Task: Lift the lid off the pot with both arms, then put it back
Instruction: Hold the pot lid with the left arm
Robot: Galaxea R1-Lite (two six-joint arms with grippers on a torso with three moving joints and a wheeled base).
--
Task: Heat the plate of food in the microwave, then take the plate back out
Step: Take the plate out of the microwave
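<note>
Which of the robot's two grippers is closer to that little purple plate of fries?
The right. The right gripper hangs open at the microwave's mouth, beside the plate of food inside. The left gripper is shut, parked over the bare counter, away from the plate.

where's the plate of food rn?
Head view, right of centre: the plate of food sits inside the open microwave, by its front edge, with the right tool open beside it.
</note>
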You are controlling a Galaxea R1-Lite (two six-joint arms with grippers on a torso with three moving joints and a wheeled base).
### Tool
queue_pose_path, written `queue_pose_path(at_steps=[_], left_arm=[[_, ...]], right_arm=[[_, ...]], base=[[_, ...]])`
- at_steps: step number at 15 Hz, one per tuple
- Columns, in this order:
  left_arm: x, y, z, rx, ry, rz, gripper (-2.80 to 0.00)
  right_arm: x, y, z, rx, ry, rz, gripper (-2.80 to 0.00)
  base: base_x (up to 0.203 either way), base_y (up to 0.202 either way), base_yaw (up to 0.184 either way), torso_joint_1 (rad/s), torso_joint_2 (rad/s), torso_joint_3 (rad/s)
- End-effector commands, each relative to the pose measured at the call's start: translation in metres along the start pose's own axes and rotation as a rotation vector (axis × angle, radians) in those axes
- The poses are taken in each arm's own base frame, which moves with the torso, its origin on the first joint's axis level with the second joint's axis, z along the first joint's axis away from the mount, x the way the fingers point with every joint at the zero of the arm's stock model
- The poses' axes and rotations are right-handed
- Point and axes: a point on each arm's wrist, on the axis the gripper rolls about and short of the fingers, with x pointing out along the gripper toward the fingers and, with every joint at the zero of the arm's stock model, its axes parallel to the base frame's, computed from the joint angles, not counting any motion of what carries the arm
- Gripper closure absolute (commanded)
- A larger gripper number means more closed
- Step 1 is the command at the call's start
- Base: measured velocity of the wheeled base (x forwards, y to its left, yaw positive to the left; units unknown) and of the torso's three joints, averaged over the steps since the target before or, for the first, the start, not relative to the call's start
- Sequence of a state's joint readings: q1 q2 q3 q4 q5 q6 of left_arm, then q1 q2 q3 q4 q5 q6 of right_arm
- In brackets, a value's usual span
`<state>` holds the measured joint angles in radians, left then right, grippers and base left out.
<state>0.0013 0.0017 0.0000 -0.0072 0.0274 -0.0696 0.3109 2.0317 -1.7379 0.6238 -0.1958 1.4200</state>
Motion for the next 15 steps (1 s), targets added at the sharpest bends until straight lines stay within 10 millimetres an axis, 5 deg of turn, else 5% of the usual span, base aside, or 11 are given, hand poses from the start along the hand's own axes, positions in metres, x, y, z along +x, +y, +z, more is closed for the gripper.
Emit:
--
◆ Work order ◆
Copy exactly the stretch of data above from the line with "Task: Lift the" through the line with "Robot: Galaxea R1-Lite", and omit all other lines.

◆ The completed task ◆
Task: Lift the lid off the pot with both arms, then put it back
Instruction: Hold the pot lid with the left arm
Robot: Galaxea R1-Lite (two six-joint arms with grippers on a torso with three moving joints and a wheeled base).

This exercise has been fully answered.